Comme cela a été mentionné plus haut («Utiliser les démarches participatives intégrées»), l’un des moyens les plus efficaces d’intégrer la nutrition dans les plans et les programmes de recherche, consiste à inclure la nutrition comme une des composantes de la recherche post-récolte menée par les institutions de recherche agricole. Pour être concluante, cette démarche doit être fondée par la demande et axée sur les besoins des consommateurs. Idéalement, les activités liées à la nutrition devraient être incorporées au processus de développement.

L’instauration de liens entre les organismes de recherche et de développement s’impose pour aboutir à une communication réelle des résultats de la recherche aux destinataires concernés (pour l’essentiel des familles rurales).
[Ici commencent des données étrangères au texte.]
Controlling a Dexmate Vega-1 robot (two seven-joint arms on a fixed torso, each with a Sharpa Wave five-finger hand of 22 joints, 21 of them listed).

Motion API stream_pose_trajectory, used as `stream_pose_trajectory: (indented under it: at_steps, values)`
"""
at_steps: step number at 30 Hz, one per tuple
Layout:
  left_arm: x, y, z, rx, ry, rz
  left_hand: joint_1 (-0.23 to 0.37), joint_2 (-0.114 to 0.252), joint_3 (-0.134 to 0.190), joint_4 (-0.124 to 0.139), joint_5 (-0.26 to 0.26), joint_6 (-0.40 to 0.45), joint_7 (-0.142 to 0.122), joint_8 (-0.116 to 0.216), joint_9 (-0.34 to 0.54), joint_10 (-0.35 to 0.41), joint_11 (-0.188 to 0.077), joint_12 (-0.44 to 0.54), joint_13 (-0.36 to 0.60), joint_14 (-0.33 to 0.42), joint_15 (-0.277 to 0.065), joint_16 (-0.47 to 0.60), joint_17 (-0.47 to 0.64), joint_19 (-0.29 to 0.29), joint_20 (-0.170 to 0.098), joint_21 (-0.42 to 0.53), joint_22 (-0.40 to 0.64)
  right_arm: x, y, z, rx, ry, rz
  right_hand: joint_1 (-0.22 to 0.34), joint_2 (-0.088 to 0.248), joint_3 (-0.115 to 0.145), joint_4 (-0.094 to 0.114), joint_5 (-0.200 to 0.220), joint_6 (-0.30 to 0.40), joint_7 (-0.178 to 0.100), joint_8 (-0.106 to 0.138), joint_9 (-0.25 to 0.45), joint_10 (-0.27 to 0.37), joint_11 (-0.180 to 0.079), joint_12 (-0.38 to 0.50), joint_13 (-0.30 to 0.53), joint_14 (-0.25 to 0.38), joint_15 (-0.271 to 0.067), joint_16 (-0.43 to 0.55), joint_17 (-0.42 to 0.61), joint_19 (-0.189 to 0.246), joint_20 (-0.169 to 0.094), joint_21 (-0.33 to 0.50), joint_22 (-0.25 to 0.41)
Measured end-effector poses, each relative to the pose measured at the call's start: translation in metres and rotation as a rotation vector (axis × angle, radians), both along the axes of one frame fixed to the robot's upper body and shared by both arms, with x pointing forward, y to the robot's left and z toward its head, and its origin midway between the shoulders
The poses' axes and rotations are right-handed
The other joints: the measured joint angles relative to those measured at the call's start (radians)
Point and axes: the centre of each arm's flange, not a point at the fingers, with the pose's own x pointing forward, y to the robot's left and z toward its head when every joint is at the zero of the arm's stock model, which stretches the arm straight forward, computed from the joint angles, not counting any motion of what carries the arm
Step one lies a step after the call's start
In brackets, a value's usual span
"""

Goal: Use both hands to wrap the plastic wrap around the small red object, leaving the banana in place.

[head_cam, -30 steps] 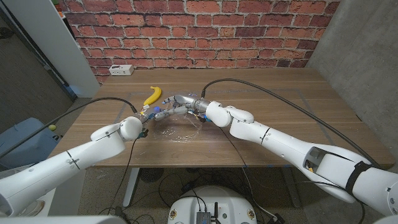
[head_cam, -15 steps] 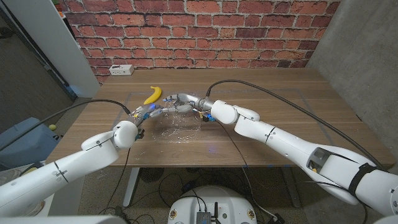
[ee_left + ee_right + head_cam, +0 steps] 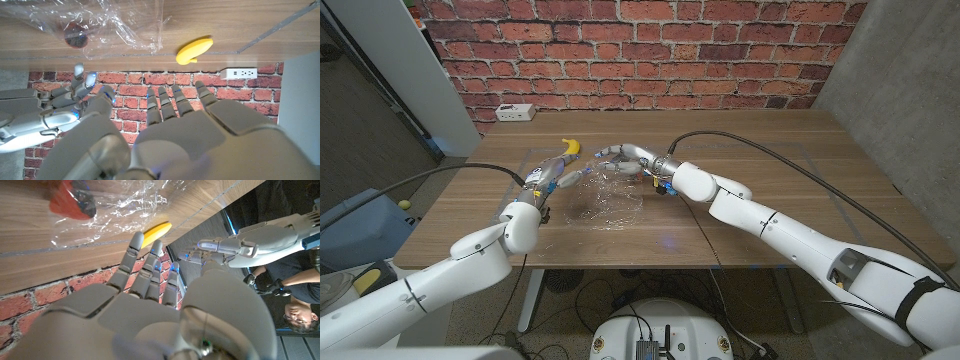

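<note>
In the head view the left hand [image 3: 548, 177] and the right hand [image 3: 620, 155] are raised over the left half of the surface [image 3: 770, 190], close together, above a crumpled sheet of plastic wrap [image 3: 610, 205]. That view does not show the small red object; the wrist views do. In the left wrist view it [image 3: 75, 36] lies under the wrinkled wrap [image 3: 105, 25], well in from the surface edges, and the right wrist view shows it [image 3: 70, 202] as a red shape with a dark part, blurred by the film [image 3: 115, 210].

The banana [image 3: 567, 152] lies near the surface's far left part, just beyond the wrap's edge, partly covered by the left hand in the head view; both wrist views show it bare [image 3: 194, 51] [image 3: 155, 231].

Both hands hold nothing, fingers apart and extended [image 3: 175, 107] [image 3: 145, 275]. The wrap's outline is hard to trace against the wood. The right half of the surface is open room. A white power strip [image 3: 514, 112] sits at the far left corner.
</note>
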Motion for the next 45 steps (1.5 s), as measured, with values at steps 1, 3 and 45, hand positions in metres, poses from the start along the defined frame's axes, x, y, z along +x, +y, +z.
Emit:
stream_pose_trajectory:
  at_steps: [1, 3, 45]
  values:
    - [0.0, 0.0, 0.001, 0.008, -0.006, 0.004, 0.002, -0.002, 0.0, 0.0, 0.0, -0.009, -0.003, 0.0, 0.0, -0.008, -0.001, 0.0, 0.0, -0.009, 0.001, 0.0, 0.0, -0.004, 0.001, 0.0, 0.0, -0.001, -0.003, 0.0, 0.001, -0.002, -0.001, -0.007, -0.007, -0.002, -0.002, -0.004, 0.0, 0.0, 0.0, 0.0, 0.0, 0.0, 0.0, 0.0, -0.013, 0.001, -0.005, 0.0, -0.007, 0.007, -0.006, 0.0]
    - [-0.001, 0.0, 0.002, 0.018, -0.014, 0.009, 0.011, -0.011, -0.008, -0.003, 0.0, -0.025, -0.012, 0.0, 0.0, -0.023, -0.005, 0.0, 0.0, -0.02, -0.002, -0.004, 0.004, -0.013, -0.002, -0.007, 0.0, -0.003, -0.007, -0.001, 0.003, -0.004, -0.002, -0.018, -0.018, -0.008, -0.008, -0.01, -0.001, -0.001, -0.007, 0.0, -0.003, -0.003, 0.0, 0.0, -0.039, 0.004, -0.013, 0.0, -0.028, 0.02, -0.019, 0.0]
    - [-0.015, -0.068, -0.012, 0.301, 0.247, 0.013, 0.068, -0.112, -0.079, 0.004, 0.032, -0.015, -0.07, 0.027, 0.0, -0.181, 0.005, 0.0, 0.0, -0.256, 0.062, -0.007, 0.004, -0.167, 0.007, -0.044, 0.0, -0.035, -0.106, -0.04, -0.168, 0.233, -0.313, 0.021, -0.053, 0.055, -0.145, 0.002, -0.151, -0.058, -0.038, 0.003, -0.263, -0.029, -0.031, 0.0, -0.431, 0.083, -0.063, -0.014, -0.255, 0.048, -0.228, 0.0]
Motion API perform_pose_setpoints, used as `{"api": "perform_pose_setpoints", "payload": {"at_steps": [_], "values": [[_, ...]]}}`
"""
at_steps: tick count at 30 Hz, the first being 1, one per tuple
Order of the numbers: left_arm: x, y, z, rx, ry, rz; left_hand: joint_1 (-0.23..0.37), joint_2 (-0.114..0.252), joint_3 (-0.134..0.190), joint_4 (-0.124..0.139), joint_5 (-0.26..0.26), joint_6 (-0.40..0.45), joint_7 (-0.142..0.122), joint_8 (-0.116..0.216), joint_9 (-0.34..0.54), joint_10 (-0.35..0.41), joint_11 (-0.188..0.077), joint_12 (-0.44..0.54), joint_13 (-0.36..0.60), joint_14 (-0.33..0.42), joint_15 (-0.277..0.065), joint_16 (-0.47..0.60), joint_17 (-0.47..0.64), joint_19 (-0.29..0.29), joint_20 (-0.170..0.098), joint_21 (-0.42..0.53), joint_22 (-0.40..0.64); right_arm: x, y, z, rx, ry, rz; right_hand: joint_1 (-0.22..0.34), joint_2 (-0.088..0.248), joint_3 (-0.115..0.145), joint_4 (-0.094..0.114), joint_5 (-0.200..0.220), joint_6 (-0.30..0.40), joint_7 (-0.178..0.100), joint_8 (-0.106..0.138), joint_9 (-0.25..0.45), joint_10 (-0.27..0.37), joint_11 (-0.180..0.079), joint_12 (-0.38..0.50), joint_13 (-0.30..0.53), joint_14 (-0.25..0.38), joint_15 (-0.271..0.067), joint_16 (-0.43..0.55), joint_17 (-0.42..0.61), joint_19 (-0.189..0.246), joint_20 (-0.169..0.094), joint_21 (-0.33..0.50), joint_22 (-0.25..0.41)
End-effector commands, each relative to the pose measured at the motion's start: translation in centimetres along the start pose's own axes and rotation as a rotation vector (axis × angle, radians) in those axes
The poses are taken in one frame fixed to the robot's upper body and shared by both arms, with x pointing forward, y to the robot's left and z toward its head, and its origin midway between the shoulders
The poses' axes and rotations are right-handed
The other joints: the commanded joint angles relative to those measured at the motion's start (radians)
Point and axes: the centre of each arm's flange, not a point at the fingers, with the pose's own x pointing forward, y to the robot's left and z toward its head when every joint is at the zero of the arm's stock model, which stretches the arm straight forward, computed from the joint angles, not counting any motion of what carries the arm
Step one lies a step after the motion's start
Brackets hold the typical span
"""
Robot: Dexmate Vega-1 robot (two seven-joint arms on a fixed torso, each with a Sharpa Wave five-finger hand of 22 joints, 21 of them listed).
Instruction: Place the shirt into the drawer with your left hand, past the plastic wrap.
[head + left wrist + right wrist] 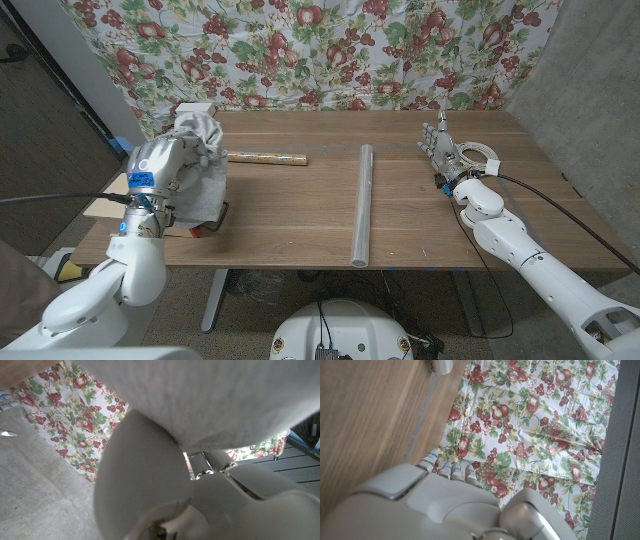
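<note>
Head view: shirt (205,160) hiding left hand (168,165)

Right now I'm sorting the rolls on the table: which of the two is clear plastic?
The long one lying front-to-back mid-table; it looks see-through. The shorter brown roll, lying crosswise near the shirt, is opaque.

Glossy white arms, silver-grey wrists, a blue label, black cables, pale fingers (434,140).
</note>
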Motion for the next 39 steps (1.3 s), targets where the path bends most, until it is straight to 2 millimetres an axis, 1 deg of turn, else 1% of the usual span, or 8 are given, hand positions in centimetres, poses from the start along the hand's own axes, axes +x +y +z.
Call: {"api": "perform_pose_setpoints", "payload": {"at_steps": [1,8,11,21,29,38,39], "values": [[-0.4,0.5,-1.4,0.024,0.066,0.003,0.006,0.012,0.428,-0.172,0.002,-0.003,-0.003,0.008,0.006,0.004,-0.001,0.002,0.004,0.024,-0.054,0.002,0.000,0.005,-0.176,0.004,0.000,0.2,0.1,0.3,-0.004,-0.004,0.010,-0.001,0.005,0.004,-0.001,0.000,0.005,0.005,0.001,0.005,-0.001,0.006,0.009,0.006,-0.001,-0.002,0.006,0.004,-0.003,0.008,0.004,0.003],[-0.5,0.8,-2.7,0.033,0.119,0.024,0.006,0.011,0.428,-0.172,0.000,-0.001,-0.008,0.007,-0.002,0.004,-0.001,0.002,0.004,0.025,-0.052,0.003,-0.001,0.006,-0.175,0.003,-0.002,0.3,0.2,0.3,0.001,-0.002,0.007,-0.001,0.005,0.004,-0.001,-0.001,0.005,0.004,0.001,0.005,0.000,0.007,0.009,0.006,-0.001,-0.002,0.006,0.004,-0.004,0.008,0.004,0.003],[-0.5,0.9,-3.2,0.062,0.129,0.026,0.006,0.012,0.426,-0.172,-0.001,-0.002,-0.005,0.009,-0.001,0.005,-0.001,0.002,0.004,0.027,-0.054,0.004,-0.002,0.006,-0.175,0.002,-0.003,0.3,0.3,0.4,-0.005,0.000,0.011,-0.001,0.006,0.005,-0.001,-0.001,0.005,0.004,0.001,0.005,0.000,0.007,0.009,0.006,-0.001,-0.003,0.006,0.004,-0.004,0.008,0.004,0.003],[-0.9,1.4,-4.2,0.097,0.167,0.028,0.004,0.010,0.432,-0.172,-0.002,-0.004,-0.007,0.012,-0.002,0.004,-0.001,0.002,0.004,0.027,-0.054,0.002,0.000,0.002,-0.174,0.004,-0.003,0.5,0.5,0.5,-0.009,0.004,0.018,-0.001,0.006,0.005,-0.001,-0.001,0.006,0.005,0.002,0.005,-0.001,0.006,0.009,0.006,-0.001,-0.003,0.006,0.004,-0.004,0.008,0.004,0.003],[-1.4,1.2,-4.7,0.111,0.196,0.018,0.003,0.011,0.431,-0.171,-0.004,-0.005,-0.009,0.013,-0.006,0.003,-0.001,0.001,0.004,0.026,-0.059,0.000,-0.004,0.000,-0.174,0.002,-0.005,0.7,0.6,0.5,-0.011,0.005,0.028,-0.001,0.006,0.006,-0.002,-0.001,0.005,0.004,0.001,0.005,0.000,0.008,0.009,0.006,-0.001,-0.002,0.006,0.004,-0.005,0.009,0.004,0.003],[-1.6,0.3,-5.1,0.110,0.207,-0.010,0.002,0.011,0.431,-0.171,-0.006,-0.005,-0.006,0.018,-0.006,0.001,-0.001,-0.001,0.004,0.026,-0.058,0.002,-0.003,-0.001,-0.174,0.002,-0.007,0.6,0.7,0.3,-0.012,0.012,0.029,0.000,0.006,0.007,-0.002,-0.001,0.005,0.006,0.001,0.005,-0.002,0.008,0.008,0.006,-0.002,-0.002,0.006,0.004,-0.005,0.009,0.004,0.003],[-1.5,0.2,-5.1,0.108,0.205,-0.013,0.001,0.011,0.430,-0.171,-0.006,-0.002,-0.008,0.014,-0.014,0.002,-0.001,0.000,0.004,0.025,-0.057,0.003,-0.003,0.000,-0.174,0.002,-0.007,0.6,0.7,0.3,-0.011,0.013,0.028,0.000,0.006,0.007,-0.002,-0.001,0.005,0.006,0.001,0.005,-0.001,0.008,0.009,0.006,-0.002,-0.002,0.006,0.004,-0.005,0.009,0.004,0.003]]}}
Les services de vulgarisation ont pour tâche principale d’informer les agriculteurs sur les différents aspects de la production, la transformation, l’utilisation des produits et la nutrition. Ils peuvent aussi aider à tisser des liens entre les communautés agricoles, les fournisseurs de services, les vulgarisateurs et les consommateurs. Dans les pays en développement, la portée de ces services est toutefois limitée du fait du nombre réduit de vulgarisateurs par rapport aux agriculteurs. Leurs ressources sont limitées et comme les informations, les technologies et les services ne sont pas toujours adaptés aux petits agriculteurs démunis, il est nécessaire que les services de vulgarisation s’assurent que ces agriculteurs reçoivent une aide ciblée.

Si l’on veut accroître l’efficacité et l’utilité des programmes de vulgarisation, il convient de les planifier de manière stratégique, de les faire reposer sur des besoins réels (y compris des besoins nutritionnels) et de les ouvrir fortement à la participation en faisant remonter les besoins locaux dans le but de résoudre les problèmes. Pour que les programmes de recherche agricole puissent soutenir les petits agriculteurs démunis de manière satisfaisante, toutes les acteurs (décideurs, chercheurs, vulgarisateurs, agriculteurs et consommateurs) devraient participer à l’élaboration et à la mise en œuvre des projets et des programmes de recherche. Les services de vulgarisation ont un rôle essentiel de médiation entre les institutions de recherche et les agriculteurs, pour ce qui est des questions de production, de transformation et d’utilisation. Leur rôle est donc fondamental pour l’intégration des questions d’ordre nutritionnel dans les plans et les programmes de recherche agricole.